- _REQUIRED WORK_:
Please restate every line below exactly, without any pictures.

### SOURCE DATA

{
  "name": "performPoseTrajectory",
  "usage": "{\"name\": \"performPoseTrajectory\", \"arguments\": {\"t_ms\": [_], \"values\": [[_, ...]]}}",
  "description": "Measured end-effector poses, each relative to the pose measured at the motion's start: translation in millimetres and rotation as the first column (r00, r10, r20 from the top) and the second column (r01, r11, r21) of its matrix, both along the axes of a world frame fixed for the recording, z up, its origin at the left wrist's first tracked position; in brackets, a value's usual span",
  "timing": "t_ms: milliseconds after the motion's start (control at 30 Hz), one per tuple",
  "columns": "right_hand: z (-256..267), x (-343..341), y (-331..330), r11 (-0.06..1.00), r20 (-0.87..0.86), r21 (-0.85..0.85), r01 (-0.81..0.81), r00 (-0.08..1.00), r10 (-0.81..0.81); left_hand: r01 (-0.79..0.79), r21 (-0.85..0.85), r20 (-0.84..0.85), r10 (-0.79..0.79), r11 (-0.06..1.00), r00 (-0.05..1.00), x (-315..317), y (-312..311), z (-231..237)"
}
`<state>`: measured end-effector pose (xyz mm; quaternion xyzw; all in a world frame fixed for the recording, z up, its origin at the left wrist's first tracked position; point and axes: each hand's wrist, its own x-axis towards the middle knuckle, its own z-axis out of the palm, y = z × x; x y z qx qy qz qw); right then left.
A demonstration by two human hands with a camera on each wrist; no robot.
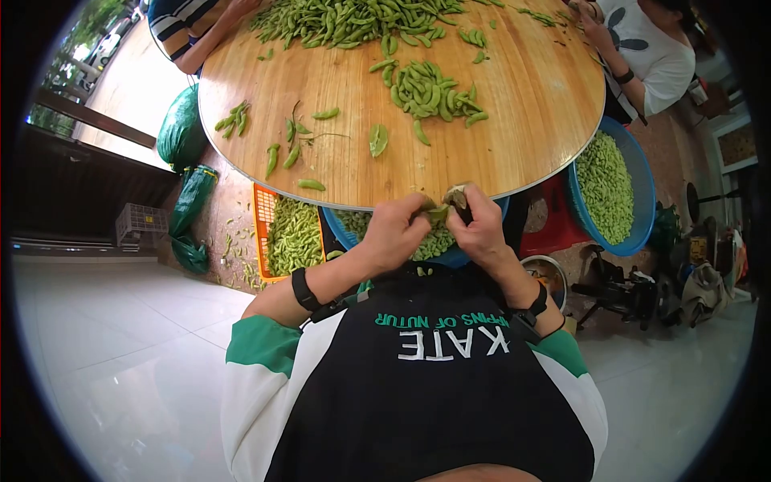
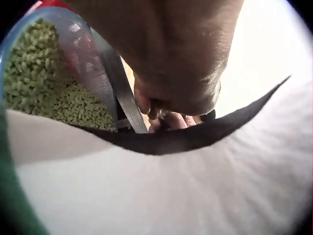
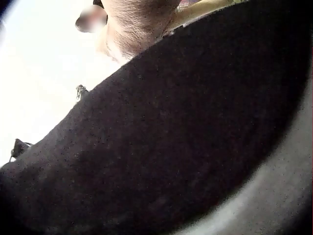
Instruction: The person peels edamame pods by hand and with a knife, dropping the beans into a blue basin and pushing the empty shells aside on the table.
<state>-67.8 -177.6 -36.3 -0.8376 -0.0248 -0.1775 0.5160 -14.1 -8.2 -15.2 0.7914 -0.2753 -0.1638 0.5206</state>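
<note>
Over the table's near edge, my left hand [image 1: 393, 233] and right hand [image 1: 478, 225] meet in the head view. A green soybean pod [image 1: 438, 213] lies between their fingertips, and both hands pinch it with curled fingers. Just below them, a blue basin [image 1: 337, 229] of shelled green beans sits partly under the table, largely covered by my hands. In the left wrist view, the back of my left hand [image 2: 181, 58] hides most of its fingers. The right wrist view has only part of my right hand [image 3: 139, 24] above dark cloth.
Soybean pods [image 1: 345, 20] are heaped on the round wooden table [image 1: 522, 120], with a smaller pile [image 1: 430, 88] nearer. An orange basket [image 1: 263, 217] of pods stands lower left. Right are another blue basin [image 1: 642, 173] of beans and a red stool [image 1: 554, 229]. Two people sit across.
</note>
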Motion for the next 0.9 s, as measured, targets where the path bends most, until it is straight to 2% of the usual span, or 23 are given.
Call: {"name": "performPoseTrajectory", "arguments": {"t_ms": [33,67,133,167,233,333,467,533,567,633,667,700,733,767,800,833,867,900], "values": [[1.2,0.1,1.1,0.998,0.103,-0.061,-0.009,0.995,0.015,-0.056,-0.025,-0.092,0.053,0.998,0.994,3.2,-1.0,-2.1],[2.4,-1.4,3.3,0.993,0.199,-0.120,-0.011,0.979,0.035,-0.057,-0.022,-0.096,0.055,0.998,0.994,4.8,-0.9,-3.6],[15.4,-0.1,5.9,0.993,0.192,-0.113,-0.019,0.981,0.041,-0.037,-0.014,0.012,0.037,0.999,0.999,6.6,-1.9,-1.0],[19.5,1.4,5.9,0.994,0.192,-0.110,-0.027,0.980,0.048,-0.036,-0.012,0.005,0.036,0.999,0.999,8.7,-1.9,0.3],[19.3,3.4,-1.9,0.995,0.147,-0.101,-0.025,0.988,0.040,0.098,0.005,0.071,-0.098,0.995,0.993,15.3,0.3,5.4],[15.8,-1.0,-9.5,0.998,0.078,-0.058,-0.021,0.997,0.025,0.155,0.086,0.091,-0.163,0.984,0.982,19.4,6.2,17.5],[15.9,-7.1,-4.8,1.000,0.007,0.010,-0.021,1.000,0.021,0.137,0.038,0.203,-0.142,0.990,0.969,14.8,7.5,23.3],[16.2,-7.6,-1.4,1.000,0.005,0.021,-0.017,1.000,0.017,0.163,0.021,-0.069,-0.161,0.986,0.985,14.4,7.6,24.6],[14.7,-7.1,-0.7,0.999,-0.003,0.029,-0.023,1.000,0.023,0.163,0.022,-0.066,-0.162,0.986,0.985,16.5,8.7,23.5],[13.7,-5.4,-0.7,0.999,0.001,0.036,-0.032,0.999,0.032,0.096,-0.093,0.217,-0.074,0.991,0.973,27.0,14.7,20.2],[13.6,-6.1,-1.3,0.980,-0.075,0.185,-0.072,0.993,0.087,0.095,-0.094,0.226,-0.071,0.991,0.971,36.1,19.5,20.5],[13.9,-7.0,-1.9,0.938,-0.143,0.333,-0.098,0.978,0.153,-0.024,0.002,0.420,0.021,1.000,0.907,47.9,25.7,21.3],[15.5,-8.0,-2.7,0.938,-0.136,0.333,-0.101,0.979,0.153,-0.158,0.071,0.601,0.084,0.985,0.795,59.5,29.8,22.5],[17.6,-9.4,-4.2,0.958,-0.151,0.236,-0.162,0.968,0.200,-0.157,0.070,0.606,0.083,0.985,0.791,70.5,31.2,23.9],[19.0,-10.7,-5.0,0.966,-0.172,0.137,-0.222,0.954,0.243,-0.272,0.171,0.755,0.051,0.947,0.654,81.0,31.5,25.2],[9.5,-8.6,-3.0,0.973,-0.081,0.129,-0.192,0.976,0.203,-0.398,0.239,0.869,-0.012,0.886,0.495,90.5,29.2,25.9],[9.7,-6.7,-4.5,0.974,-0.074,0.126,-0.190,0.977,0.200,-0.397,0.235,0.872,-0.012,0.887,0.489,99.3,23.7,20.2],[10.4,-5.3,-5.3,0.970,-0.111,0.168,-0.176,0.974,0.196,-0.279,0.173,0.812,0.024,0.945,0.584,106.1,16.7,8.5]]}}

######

- _RESPONSE BOX_:
{
  "name": "performPoseTrajectory",
  "usage": "{\"name\": \"performPoseTrajectory\", \"arguments\": {\"t_ms\": [_], \"values\": [[_, ...]]}}",
  "description": "Measured end-effector poses, each relative to the pose measured at the motion's start: translation in millimetres and rotation as the first column (r00, r10, r20 from the top) and the second column (r01, r11, r21) of its matrix, both along the axes of a world frame fixed for the recording, z up, its origin at the left wrist's first tracked position; in brackets, a value's usual span",
  "timing": "t_ms: milliseconds after the motion's start (control at 30 Hz), one per tuple",
  "columns": "right_hand: z (-256..267), x (-343..341), y (-331..330), r11 (-0.06..1.00), r20 (-0.87..0.86), r21 (-0.85..0.85), r01 (-0.81..0.81), r00 (-0.08..1.00), r10 (-0.81..0.81); left_hand: r01 (-0.79..0.79), r21 (-0.85..0.85), r20 (-0.84..0.85), r10 (-0.79..0.79), r11 (-0.06..1.00), r00 (-0.05..1.00), x (-315..317), y (-312..311), z (-231..237)"
}
`<state>`: measured end-effector pose (xyz mm; quaternion xyzw; all in a world frame fixed for the recording, z up, its origin at the left wrist's first tracked position; point and axes: each hand's wrist, its own x-axis towards the middle knuckle, its own z-axis out of the palm, y = z × x; x y z qx qy qz qw); right then left.
A demonstration by two human hands with a camera on each wrist; no robot.
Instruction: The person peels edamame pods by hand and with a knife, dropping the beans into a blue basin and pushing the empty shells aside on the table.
<state>-67.8 -177.6 -36.3 -0.8376 -0.0248 -0.1775 0.5160 -14.1 -8.2 -15.2 0.7914 -0.2753 -0.1638 0.5206</state>
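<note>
Over the table's near edge, my left hand [image 1: 393, 233] and right hand [image 1: 478, 225] meet in the head view. A green soybean pod [image 1: 438, 213] lies between their fingertips, and both hands pinch it with curled fingers. Just below them, a blue basin [image 1: 337, 229] of shelled green beans sits partly under the table, largely covered by my hands. In the left wrist view, the back of my left hand [image 2: 181, 58] hides most of its fingers. The right wrist view has only part of my right hand [image 3: 139, 24] above dark cloth.
Soybean pods [image 1: 345, 20] are heaped on the round wooden table [image 1: 522, 120], with a smaller pile [image 1: 430, 88] nearer. An orange basket [image 1: 263, 217] of pods stands lower left. Right are another blue basin [image 1: 642, 173] of beans and a red stool [image 1: 554, 229]. Two people sit across.
</note>
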Motion for the next 0.9 s, as measured, targets where the path bends most, until it is straight to 2% of the usual span, or 23 are given.
Call: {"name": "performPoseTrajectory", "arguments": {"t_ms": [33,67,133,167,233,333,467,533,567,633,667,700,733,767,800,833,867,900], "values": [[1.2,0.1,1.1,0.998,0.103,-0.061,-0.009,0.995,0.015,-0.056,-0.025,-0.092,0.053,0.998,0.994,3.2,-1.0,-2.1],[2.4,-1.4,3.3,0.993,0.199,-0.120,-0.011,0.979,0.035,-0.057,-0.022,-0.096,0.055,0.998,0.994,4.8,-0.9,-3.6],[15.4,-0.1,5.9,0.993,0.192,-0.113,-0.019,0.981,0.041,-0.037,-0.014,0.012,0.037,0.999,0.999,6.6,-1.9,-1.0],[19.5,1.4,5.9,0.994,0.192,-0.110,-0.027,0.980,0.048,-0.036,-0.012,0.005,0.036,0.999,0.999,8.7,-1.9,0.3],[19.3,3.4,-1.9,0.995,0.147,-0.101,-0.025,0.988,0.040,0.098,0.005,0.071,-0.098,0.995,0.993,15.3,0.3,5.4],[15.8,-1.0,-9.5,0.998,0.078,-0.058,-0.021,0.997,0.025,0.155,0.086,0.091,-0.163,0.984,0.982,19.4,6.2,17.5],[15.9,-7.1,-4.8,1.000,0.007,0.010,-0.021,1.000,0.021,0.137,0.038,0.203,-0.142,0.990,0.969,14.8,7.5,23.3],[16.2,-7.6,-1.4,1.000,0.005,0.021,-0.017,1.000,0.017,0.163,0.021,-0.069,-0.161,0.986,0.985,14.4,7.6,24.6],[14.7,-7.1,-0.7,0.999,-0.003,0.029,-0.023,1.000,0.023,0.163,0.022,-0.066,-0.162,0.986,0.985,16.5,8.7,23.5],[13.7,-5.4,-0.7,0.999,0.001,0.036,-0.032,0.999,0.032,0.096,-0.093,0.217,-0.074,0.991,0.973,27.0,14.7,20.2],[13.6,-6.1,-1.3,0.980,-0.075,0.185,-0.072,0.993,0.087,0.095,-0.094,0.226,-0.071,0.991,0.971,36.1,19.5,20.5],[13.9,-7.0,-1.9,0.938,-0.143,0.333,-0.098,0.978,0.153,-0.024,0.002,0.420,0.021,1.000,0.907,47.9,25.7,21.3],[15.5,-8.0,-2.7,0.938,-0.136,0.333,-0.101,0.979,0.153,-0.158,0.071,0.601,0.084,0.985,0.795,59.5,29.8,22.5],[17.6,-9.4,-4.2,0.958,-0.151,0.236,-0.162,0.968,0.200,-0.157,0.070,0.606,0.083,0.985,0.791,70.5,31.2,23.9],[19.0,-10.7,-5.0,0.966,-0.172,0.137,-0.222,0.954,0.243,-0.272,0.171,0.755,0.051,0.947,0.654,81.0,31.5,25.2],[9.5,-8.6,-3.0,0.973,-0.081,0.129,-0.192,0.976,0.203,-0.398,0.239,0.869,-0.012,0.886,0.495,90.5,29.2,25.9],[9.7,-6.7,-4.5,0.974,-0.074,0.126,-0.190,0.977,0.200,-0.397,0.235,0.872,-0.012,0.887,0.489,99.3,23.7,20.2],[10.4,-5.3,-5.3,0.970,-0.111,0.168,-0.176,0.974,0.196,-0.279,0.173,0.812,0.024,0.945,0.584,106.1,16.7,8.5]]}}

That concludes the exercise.